IIRC the Spectrum Lab author started writing it in Borland C for DOS, and ever since has developed it as win32 as "evolved" and as he has become involved in various experiments and projects. One of its great utilities is monitoring radio signals over long periods (which is one of my interests) but it has other uses too.

He has given us unique and useful software, and I certainly understand if, having come this far with it with DOS and win32, he has no interest in porting it.

As I write, it's chugging away under Wine logging the strengths of signals around 20MHz. It's such a nice tool when properly configured that I may after all look out for a cheap laptop to dedicate as a real-time monitoring system, or to analyse stored audio files. Running GNU/Linux and Wine rather than Win32 will make it a seamless addition to my network.

Regarding points which other folks have made, I'm unlikely to use Mathematica because the code wouldn't be portable unless I bought the version for non-Pi systems. It's possible that Octave can do what I want, though ISTR when I played around with R (which is quite similar) it choked on large WAV files. (That was on a win32 box though.) Praat seems to be oriented towards voice analysis, but I'll take a look at that. (I may even see what it makes of my singing...)

mm0fmf's suggestion of using a Pi as a sound recorder is probably worth a try, that's something which Sox will be able to handle nicely.

I already have a Pi set up to control the frequency and mode of my main receiver, either to a monitoring schedule (using cron jobs) or on command. This Pi can also control a TNC and capture and store decoded messages from it. (I haven't yet tried using the Pi to stream audio from the receiver over wifi, I don't really need it for what I'm doing just now.)

DisneyWizard's suggestion of a Pi-based digital oscilloscope is a good one, such a thing would IMV be more useful than some of the more gimmicky things for which Pis are being used in the name of education. (Are there any university electronic engineering departments with enough test equipment for their students?)

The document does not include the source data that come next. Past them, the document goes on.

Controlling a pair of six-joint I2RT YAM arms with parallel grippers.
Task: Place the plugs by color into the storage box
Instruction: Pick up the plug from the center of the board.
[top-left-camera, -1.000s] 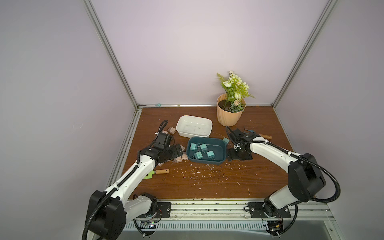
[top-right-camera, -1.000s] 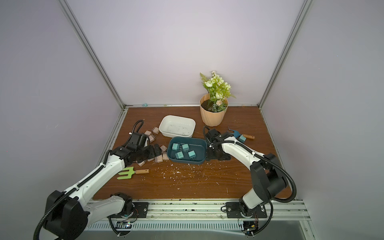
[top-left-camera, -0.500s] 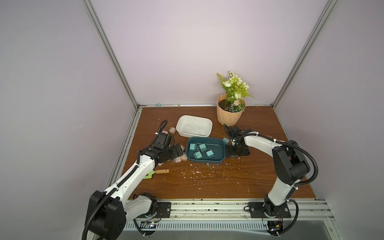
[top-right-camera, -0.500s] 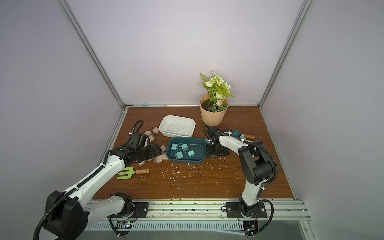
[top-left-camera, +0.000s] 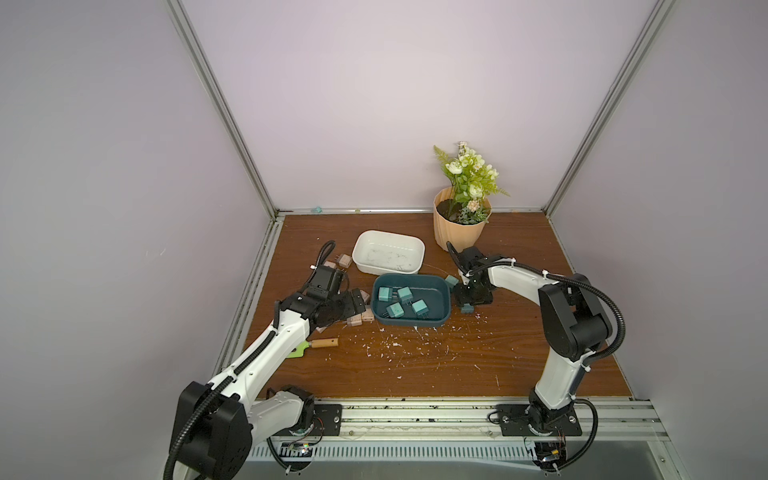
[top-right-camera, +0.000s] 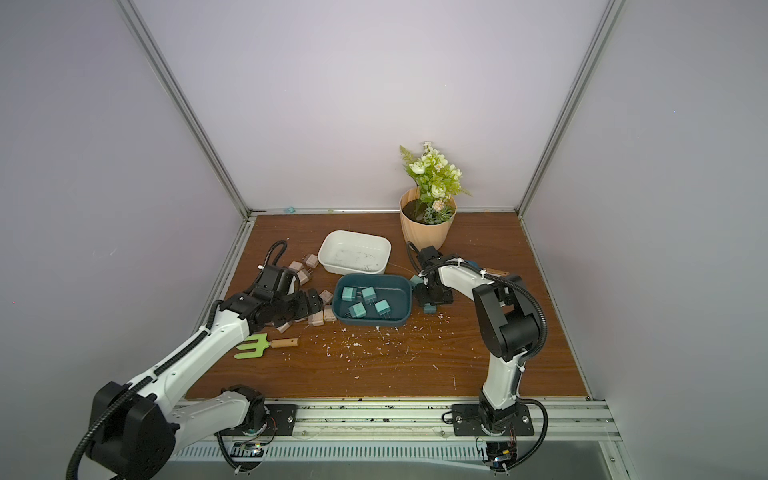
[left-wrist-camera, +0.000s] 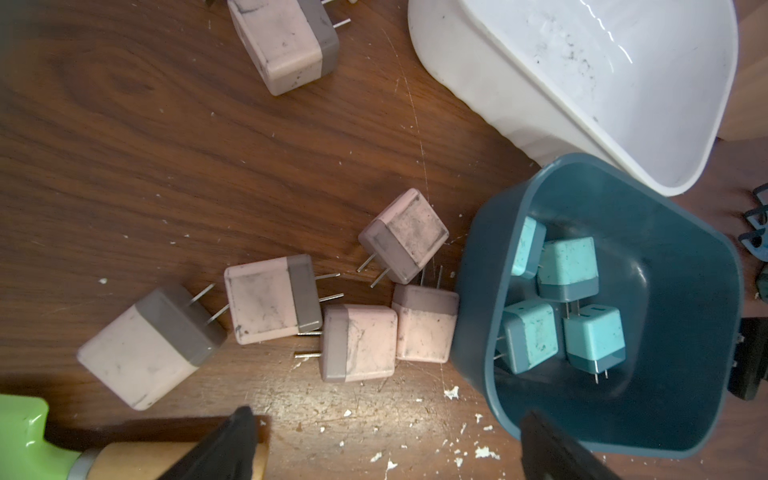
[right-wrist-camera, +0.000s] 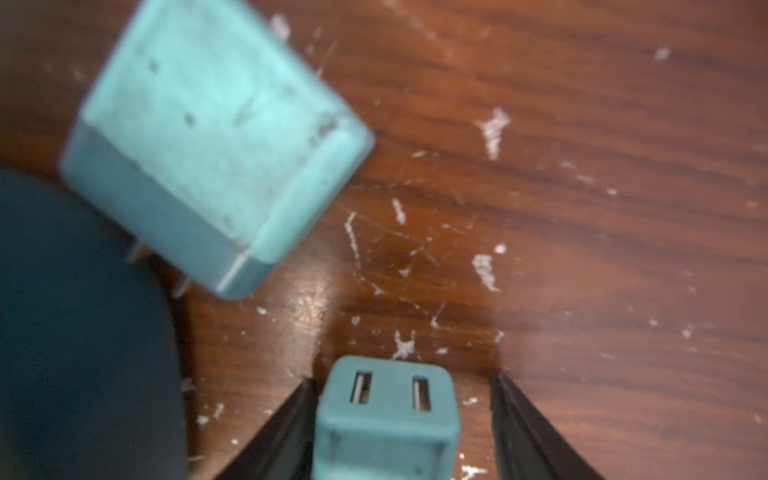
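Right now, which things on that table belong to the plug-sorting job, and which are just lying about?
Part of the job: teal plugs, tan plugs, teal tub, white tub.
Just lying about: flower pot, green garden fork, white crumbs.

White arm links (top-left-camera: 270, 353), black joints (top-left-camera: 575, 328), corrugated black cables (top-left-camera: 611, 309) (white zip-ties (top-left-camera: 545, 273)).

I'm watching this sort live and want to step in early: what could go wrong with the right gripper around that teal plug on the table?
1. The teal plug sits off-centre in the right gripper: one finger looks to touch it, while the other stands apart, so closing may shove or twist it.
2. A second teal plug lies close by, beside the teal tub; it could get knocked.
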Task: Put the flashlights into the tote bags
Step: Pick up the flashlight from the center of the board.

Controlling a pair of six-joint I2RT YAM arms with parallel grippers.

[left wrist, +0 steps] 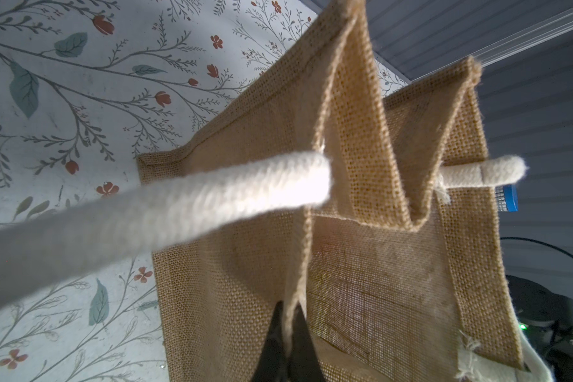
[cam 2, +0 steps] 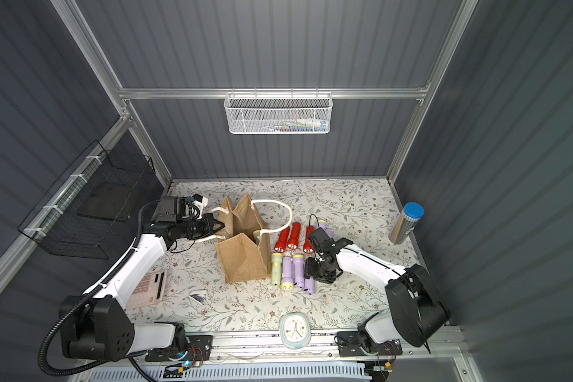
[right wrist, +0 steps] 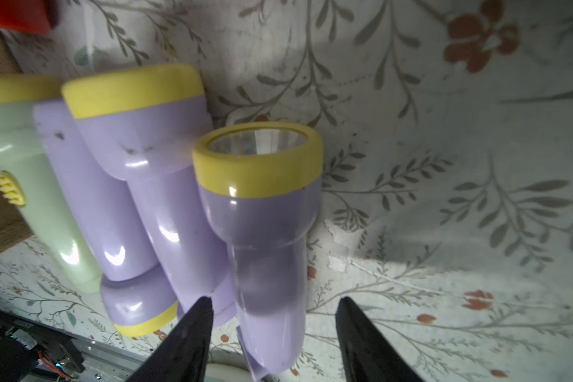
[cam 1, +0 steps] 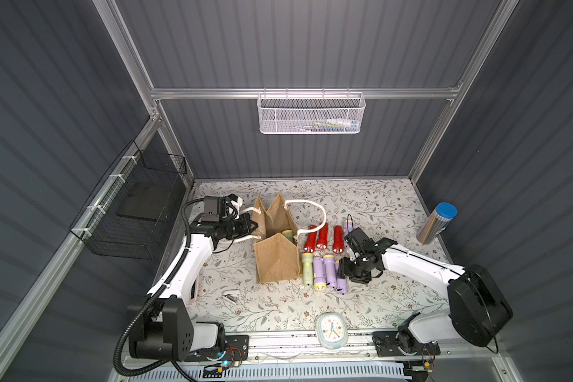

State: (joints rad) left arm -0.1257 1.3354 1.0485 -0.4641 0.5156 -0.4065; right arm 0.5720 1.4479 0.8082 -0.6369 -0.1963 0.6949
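Observation:
The tan burlap tote bag (cam 1: 277, 261) (cam 2: 242, 261) stands open at mid table, one pale green flashlight (cam 1: 287, 234) showing inside. My left gripper (cam 1: 253, 226) (left wrist: 290, 317) is shut on the bag's rim (left wrist: 298, 251), beside a white rope handle (left wrist: 179, 211). To the bag's right lie three red flashlights (cam 1: 321, 236), a pale green one (cam 1: 306, 268) and several lavender ones (cam 1: 319, 271). My right gripper (cam 1: 343, 269) (right wrist: 275, 299) straddles the outermost lavender flashlight (right wrist: 262, 215). Its jaws stand open, with a gap on the outer side.
A silver cylinder with a blue cap (cam 1: 437, 223) stands at the right edge. A pale clock (cam 1: 330, 330) sits at the front edge, a pink calculator (cam 2: 146, 289) under my left arm. A white mesh basket (cam 1: 311, 112) and a black wire basket (cam 1: 129, 215) hang on the walls.

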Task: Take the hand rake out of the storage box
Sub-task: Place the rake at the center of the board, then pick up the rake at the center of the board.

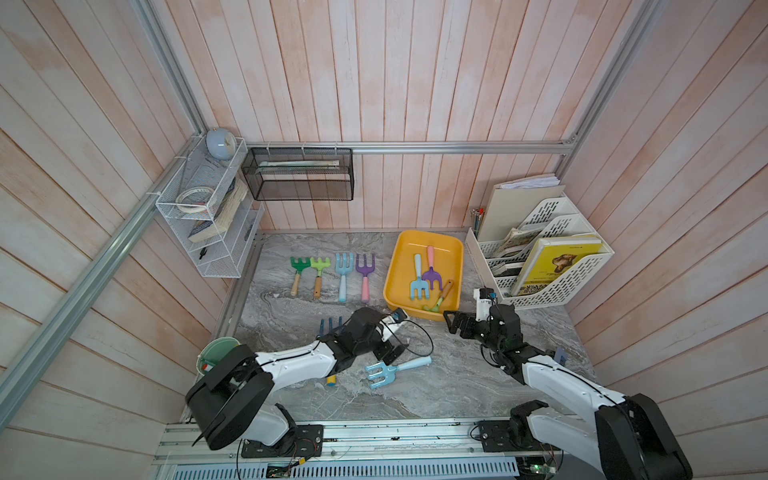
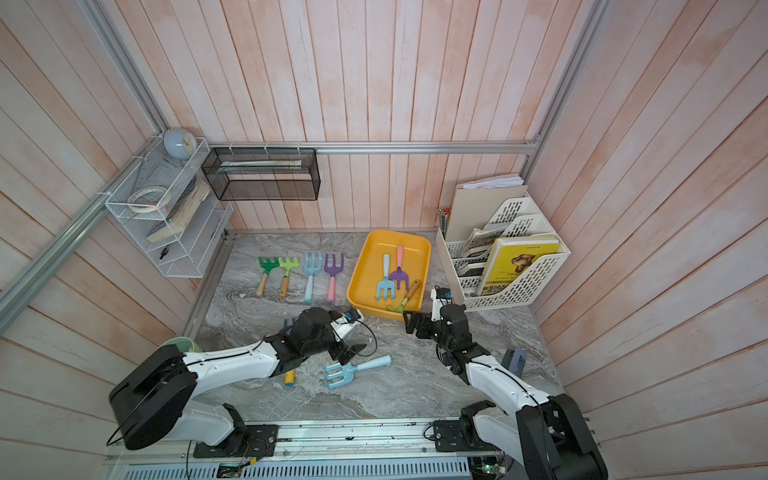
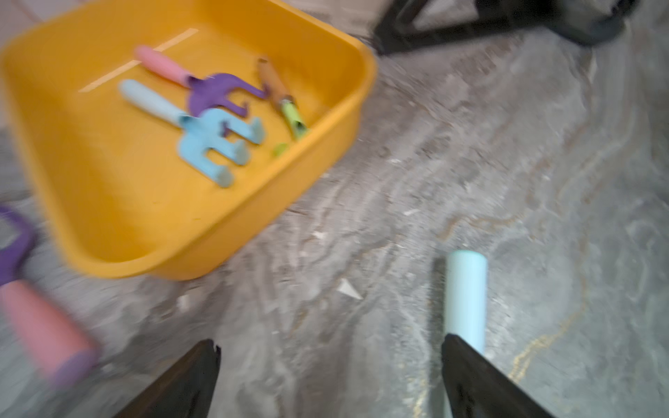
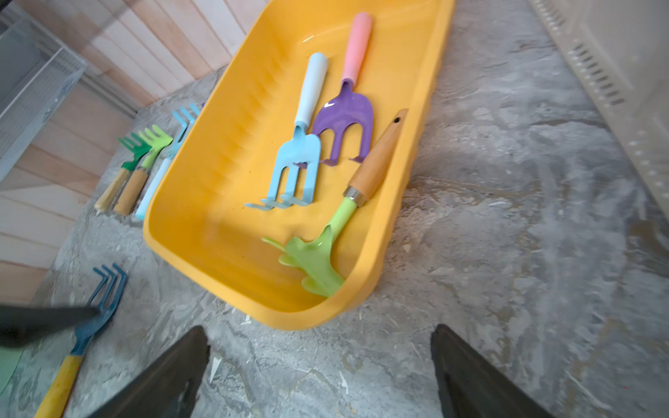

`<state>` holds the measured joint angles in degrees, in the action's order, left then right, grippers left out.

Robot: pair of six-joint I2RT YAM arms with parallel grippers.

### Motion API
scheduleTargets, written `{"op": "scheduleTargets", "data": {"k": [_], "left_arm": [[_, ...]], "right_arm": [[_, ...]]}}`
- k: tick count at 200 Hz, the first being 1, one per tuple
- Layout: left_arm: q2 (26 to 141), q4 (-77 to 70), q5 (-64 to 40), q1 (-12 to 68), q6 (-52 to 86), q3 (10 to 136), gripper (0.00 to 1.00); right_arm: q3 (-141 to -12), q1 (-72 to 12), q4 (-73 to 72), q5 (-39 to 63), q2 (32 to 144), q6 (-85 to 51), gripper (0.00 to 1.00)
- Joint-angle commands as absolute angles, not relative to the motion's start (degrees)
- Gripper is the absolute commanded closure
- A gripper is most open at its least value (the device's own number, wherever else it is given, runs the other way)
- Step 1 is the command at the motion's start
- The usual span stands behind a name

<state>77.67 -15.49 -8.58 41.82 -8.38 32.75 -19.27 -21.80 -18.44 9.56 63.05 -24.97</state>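
1. Shoving the storage box (image 1: 399,266), at the table's (image 1: 457,382) 1 o'clock, is the main risk: the right gripper (image 1: 452,322), wide open and empty, hovers at the box's 5 o'clock corner near the green hand rake (image 1: 440,300) inside.
2. The left gripper (image 1: 392,352), open and empty, could clip the light-blue hand rake (image 1: 395,369) lying at its 6 o'clock.

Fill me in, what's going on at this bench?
Job: take hand rakes out of the yellow storage box. The left gripper hangs open over a light blue rake lying on the table. The right gripper is open and empty at the box's near corner. A blue twin, a purple rake and a green rake lie inside.
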Motion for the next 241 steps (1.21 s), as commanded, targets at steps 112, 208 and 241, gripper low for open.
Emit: {"op": "scheduleTargets", "data": {"k": [112, 208, 241], "left_arm": [[64.7, -12.0, -3.0, 17.8, 18.9, 30.4, 0.00], [63.9, -13.0, -2.0, 17.3, 15.8, 28.2, 0.00], [64.5, -13.1, -1.4, 17.3, 15.5, 28.1, 0.00]], "right_arm": [[-26.4, -49.7, -16.3, 26.8, 76.9, 15.7, 0.06], [-41.8, -53.6, 13.6, 6.5, 86.7, 35.8, 0.02], [-37.8, -52.7, 7.6, 15.9, 85.8, 43.7, 0.04]]}}
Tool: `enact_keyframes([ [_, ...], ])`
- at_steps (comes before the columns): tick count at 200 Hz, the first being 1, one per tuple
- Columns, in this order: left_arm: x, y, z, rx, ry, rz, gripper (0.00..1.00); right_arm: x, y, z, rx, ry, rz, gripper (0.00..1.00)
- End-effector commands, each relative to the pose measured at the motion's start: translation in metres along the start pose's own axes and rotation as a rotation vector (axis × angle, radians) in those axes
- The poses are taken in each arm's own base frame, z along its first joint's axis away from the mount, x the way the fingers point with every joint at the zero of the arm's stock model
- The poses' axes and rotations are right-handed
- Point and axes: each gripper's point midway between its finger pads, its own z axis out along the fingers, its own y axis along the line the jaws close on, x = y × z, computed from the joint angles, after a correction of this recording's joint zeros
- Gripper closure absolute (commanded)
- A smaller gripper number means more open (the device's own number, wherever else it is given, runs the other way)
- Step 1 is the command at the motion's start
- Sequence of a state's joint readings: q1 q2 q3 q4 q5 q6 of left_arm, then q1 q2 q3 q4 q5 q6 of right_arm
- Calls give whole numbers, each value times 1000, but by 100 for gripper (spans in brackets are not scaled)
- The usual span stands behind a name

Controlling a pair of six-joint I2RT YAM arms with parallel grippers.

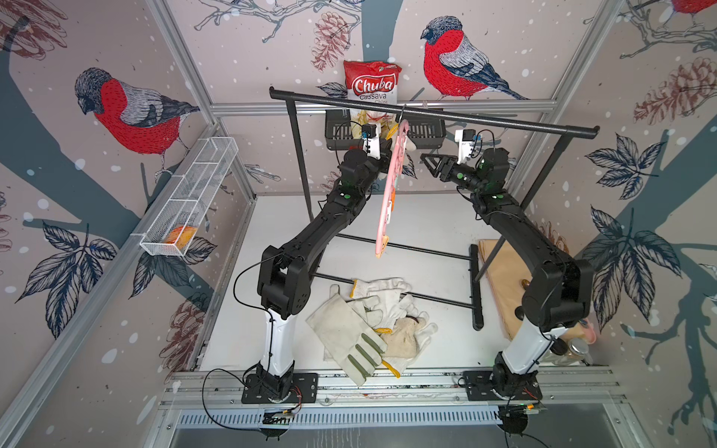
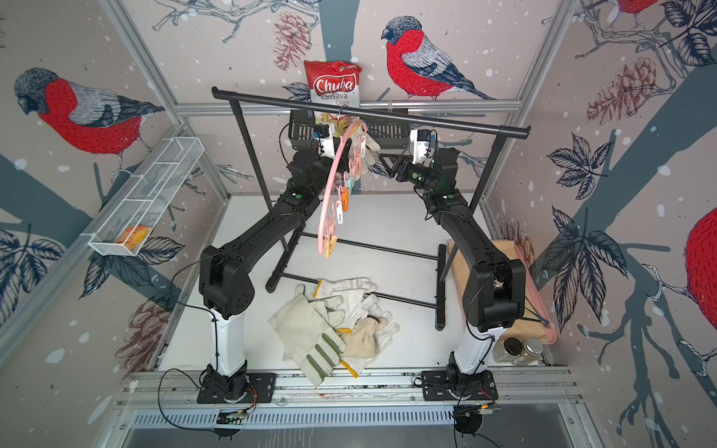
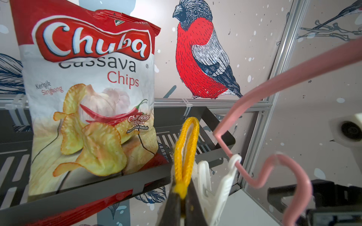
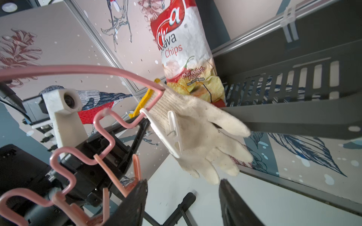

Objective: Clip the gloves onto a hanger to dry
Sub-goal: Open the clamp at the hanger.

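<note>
The pink hanger (image 1: pixel 391 186) (image 2: pixel 329 186) hangs by its hook from the black rack bar, its pastel pegs dangling. My left gripper (image 3: pixel 182 187) is shut on the yellow cuff edging (image 3: pixel 186 148) of a knitted glove (image 4: pixel 201 133) (image 2: pixel 370 145) at the hanger's far end. A white peg (image 4: pixel 174 125) (image 3: pixel 215 185) lies across that glove's cuff; I cannot tell whether it bites the cloth. My right gripper (image 4: pixel 183 182) (image 1: pixel 425 157) is open just below the glove's fingertips, holding nothing. More gloves (image 1: pixel 368 322) (image 2: pixel 329 326) lie piled on the table's front, a leather one (image 1: pixel 345 329) on top.
The black rack (image 1: pixel 426 112) spans the back, and its base bars (image 1: pixel 475 287) lie on the table. Behind it a chips bag (image 1: pixel 372 85) stands in a black basket (image 1: pixel 426 132). A white wire basket (image 1: pixel 190 194) hangs on the left wall. Tan board (image 1: pixel 504 279), jars (image 1: pixel 574 349) and another pink hanger (image 2: pixel 539 310) sit at right.
</note>
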State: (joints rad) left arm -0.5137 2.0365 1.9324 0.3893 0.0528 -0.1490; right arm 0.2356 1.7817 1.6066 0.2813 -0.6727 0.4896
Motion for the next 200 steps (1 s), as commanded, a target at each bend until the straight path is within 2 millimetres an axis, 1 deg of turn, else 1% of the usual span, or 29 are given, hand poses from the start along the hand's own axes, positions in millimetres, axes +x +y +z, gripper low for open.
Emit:
enact_keyframes([
  [1, -5, -7, 0, 37, -10, 12, 100, 8, 10, 1, -54, 43, -62, 35],
  [7, -5, -7, 0, 40, -7, 12, 100, 9, 13, 1, -70, 49, -69, 32],
  [18, -5, -9, -1, 45, -3, 10, 100, 9, 19, 1, -99, 55, -84, 29],
  [61, -8, -11, -3, 59, -9, -7, 100, -1, 29, -3, -141, 39, -128, 28],
  [97, -11, -13, -3, 71, -16, -18, 100, -7, 20, -10, -100, 23, -136, 28],
  [130, -11, -17, -2, 86, -24, -30, 100, -10, 19, -17, -85, 9, -138, 28],
  [162, -8, -24, 1, 99, -23, -22, 100, -3, 15, -16, -76, 23, -111, 28],
  [176, -7, -24, 2, 99, -22, -22, 100, 0, 13, -15, -66, 30, -101, 29],
  [200, -4, -23, 3, 94, -17, -17, 100, 4, 1, -15, 12, 38, -51, 30],
])
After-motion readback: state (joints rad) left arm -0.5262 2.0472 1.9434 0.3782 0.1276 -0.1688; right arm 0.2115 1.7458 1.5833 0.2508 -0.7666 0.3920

Thanks to all for the comments and suggestions, and the exegesis over Wine and ARM architecture. My apologies for not mentioning everyone by name, no favouritism is intended.

Reply to
Hils

I found it great to see it on the news running on a search vessel where they were looking for pings from the lost MH370's flight data recorder.

One would think that the makers of the flight data recorder would have specified an expensive dedicated device for locating it, but instead the search crew used a laptop running Spectrum Lab.

Of course it wasn't successful, but it was a difficult job. Not so strange that Spectrum Lab was selected for this.

Reply to
Rob

That's a valid consideration. Note that Mathematica Player is free and available on many platforms, so you would only need the full version (free on the Pi) for editing your code.